**DIRECTIONS:**
What is needed is an exact copy of every line in the listing.
(Beginning of GIVEN DATA)
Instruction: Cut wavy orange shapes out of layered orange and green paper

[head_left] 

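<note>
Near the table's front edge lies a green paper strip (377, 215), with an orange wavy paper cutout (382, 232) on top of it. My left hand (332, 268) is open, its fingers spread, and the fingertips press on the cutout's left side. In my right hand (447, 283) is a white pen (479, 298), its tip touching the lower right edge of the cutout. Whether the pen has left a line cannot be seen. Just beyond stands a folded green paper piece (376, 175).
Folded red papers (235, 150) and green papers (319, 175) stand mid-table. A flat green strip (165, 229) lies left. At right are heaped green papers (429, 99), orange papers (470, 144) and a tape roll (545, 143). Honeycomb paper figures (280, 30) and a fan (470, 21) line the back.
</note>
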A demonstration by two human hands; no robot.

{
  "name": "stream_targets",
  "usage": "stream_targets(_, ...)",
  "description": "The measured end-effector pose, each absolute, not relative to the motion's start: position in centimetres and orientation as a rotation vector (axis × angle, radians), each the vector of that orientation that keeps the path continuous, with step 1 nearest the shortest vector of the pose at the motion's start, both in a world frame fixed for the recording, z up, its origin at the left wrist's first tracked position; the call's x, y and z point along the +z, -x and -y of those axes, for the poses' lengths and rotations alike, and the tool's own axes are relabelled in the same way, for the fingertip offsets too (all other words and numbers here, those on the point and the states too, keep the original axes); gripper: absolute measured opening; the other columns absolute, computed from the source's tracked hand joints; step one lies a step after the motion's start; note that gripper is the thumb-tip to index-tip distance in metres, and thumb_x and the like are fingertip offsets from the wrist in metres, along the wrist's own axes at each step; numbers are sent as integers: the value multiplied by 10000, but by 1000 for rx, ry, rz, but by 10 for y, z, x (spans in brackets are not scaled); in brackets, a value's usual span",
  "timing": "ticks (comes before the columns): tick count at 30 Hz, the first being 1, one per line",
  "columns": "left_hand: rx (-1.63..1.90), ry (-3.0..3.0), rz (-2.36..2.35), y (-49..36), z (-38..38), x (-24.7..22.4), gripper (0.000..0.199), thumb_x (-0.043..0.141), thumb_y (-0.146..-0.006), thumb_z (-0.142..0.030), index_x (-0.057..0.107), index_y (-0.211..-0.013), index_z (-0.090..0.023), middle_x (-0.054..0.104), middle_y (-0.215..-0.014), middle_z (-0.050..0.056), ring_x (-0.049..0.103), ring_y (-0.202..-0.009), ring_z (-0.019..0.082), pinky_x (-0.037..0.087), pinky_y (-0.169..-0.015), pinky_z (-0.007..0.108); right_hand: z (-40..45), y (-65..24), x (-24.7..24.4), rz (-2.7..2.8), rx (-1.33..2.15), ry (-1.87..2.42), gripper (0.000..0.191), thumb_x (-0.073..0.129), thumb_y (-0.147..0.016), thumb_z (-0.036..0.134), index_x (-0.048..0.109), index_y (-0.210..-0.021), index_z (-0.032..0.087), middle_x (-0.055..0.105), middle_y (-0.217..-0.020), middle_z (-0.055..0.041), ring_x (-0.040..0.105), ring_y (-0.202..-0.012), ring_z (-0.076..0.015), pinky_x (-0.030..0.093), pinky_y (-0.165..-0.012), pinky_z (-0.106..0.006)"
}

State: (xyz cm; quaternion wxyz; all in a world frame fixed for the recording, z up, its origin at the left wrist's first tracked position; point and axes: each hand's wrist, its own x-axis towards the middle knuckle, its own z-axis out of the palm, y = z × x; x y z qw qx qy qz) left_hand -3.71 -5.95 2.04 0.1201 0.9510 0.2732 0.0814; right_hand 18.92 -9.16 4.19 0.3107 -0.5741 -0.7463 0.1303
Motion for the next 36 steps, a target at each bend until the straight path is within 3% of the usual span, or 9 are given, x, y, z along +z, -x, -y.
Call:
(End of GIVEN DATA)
**SOLUTION TO THIS PROBLEM:**
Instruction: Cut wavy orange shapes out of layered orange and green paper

[head_left] 

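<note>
Near the table's front edge lies a green paper strip (377, 215), with an orange wavy paper cutout (382, 232) on top of it. My left hand (332, 268) is open, its fingers spread, and the fingertips press on the cutout's left side. In my right hand (447, 283) is a white pen (479, 298), its tip touching the lower right edge of the cutout. Whether the pen has left a line cannot be seen. Just beyond stands a folded green paper piece (376, 175).
Folded red papers (235, 150) and green papers (319, 175) stand mid-table. A flat green strip (165, 229) lies left. At right are heaped green papers (429, 99), orange papers (470, 144) and a tape roll (545, 143). Honeycomb paper figures (280, 30) and a fan (470, 21) line the back.
</note>
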A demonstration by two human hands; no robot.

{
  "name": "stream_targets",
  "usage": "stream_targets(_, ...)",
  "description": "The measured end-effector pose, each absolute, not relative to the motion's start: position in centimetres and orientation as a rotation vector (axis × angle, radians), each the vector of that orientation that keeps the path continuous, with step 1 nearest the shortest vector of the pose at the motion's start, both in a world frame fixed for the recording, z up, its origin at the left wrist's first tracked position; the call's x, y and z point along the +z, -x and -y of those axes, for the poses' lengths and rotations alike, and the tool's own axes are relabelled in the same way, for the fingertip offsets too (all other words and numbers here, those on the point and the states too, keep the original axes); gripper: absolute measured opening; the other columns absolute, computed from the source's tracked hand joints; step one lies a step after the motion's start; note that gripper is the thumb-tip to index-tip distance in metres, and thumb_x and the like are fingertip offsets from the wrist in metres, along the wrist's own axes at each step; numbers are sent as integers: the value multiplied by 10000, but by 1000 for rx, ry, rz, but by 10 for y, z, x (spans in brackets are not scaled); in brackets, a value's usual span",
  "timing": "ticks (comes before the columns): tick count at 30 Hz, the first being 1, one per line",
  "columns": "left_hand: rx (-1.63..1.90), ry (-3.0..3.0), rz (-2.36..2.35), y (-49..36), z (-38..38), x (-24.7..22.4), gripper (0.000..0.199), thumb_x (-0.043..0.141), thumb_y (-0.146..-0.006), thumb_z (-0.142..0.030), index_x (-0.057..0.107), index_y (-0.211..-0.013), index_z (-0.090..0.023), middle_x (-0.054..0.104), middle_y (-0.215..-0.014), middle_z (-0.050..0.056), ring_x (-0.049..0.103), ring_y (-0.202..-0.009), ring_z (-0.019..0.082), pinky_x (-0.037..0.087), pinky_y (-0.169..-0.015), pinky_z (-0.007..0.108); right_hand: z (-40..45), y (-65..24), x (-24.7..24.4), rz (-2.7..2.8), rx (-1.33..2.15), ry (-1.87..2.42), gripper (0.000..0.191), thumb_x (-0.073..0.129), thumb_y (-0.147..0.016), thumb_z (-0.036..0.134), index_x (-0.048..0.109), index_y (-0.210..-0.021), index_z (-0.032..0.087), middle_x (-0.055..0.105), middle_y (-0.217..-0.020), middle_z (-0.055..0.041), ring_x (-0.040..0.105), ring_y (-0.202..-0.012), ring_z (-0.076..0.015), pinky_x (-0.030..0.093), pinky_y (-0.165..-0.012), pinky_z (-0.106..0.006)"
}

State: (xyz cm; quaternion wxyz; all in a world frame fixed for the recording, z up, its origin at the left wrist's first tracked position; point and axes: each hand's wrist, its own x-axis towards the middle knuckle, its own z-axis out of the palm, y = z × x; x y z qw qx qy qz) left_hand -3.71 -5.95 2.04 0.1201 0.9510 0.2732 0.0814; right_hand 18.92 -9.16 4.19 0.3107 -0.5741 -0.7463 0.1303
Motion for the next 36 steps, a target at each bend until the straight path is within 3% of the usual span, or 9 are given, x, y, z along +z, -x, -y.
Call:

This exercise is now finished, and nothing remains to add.